Fight cancer ambassadeur en oncoloog-internist Hans Westgeest schrijft een column voor LoveLife.nl, waarin hij een inkijkje geeft in zijn dagelijks leven als arts in het Amphia ziekenhuis in Breda. Lees mee met interessante patiëntenverhalen en bijzondere anekdotes (NB. de patiënten hebben hiervoor toestemming gegeven).
“Primeur”
Vrijdagochtend, de zaalvisite op de oncologieafdeling. Met de arts-assistent loop ik binnen bij een zieke man. Kort daarvoor was uitgezaaide kanker bij hem vastgesteld en hij was naar ons ziekenhuis verwezen voor behandeling. De kanker haalde dat plan echter in. Voor we waren begonnen met het eerste infuus werd hij opgenomen. De snelle verslechtering probeerden we te temperen met symptomatische behandeling en in ons regionale overleg bespraken we de situatie met de experts uit omliggende ziekenhuizen.

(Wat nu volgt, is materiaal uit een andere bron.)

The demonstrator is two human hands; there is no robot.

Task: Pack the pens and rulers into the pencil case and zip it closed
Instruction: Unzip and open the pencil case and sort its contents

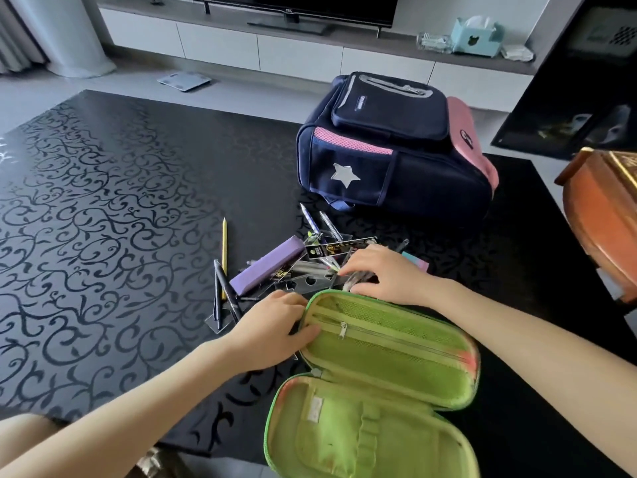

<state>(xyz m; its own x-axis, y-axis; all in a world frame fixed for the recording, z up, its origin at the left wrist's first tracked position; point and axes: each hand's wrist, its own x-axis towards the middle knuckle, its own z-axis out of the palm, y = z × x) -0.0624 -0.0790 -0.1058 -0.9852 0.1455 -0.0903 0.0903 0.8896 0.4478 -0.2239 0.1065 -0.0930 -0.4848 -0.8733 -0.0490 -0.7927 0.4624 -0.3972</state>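
Beyond the glossy black, scroll-patterned tabletop (103,201) a low white cabinet (220,46) carries a television (310,5). Pale floor (34,98) lies between tabletop and cabinet, and a wooden chest (599,215) stands right of the tabletop.

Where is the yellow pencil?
In the head view, the yellow pencil lies on the black table, just left of the purple box, with its near end beside the dark pens.

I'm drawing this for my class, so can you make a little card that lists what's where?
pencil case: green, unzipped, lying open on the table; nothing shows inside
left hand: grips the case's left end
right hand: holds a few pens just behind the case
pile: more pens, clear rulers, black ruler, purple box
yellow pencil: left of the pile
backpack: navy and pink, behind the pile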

Er is voor deze soort kanker een nieuwe behandeling, die we nog niet hebben ingezet in onze regio. Het wetenschappelijke onderzoek toonde vooral aan dat het meerwaarde kan hebben in hele specifieke situaties, met name als er een snel en krachtig anti-tumoreffect noodzakelijk is. We besloten het behandeladvies daarom aan te passen en deze patiënt de nieuwe combinatie voor te schrijven.
Die vrijdagochtend legden we aan de patiënt uit wat de reden van ons veranderde advies was, wat hij kon verwachten van deze behandeling, en wat de mogelijke bijwerkingen konden zijn. Al pratende legde ik uit dat deze situatie niet veel voorkomt en dat hij de eerste patiënt in onze regio zou worden die met deze combinatie behandeld werd.

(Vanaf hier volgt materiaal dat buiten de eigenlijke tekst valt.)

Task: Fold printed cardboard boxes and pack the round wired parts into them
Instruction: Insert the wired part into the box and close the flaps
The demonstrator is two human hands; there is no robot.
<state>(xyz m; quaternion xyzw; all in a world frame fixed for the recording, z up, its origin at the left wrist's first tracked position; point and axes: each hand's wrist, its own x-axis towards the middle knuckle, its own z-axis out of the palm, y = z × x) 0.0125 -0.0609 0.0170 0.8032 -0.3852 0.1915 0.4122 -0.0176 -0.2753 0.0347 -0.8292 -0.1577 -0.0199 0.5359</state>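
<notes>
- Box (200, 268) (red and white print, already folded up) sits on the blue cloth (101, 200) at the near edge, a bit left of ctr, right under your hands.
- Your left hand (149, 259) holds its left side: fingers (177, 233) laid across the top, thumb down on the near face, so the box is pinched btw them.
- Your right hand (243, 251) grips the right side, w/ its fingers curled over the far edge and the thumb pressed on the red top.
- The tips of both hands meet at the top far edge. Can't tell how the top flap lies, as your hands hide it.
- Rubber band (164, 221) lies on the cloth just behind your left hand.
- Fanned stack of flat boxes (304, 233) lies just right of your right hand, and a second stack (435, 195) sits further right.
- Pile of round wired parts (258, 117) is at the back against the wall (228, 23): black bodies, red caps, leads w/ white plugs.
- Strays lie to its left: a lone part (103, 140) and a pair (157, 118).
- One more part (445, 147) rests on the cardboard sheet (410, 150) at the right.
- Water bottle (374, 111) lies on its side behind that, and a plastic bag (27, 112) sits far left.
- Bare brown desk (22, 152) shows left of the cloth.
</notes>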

“Oh, dus ik ben een proefkonijn?” vroeg hij aarzelend en ook duidelijk bezorgd. Ik dacht meteen aan een paar andere patiënten die ik die week had gesproken. Eén ervan verwees ik naar een academisch ziekenhuis voor een fase-1 onderzoek. Ik hou niet zo van het woord proefkonijn, maar fase-1 onderzoek is echt experimenteren met middelen die nog niet of nauwelijks bij mensen zijn getest. Een andere patiënt deed mee bij ons aan een internationaal fase-3 onderzoek, maar was de eerste in ons ziekenhuis en hoorde bij de eerste 30 patiënten wereldwijd. Ook dat was meer passend bij het woord proefkonijn. De patiënt tegenover me ging een behandeling krijgen met twee middelen die we afzonderlijk al goed kenden, en die uitgebreid getest was en goed bevonden. Geen proefkonijn dus. Maar hoe leg je dat simpel uit?
Terwijl ik nog naar woorden zoek, breekt de arts-assistent op innemende wijze de spanning: “Meneer, u bent geen proefkonijn maar u heeft de primeur!”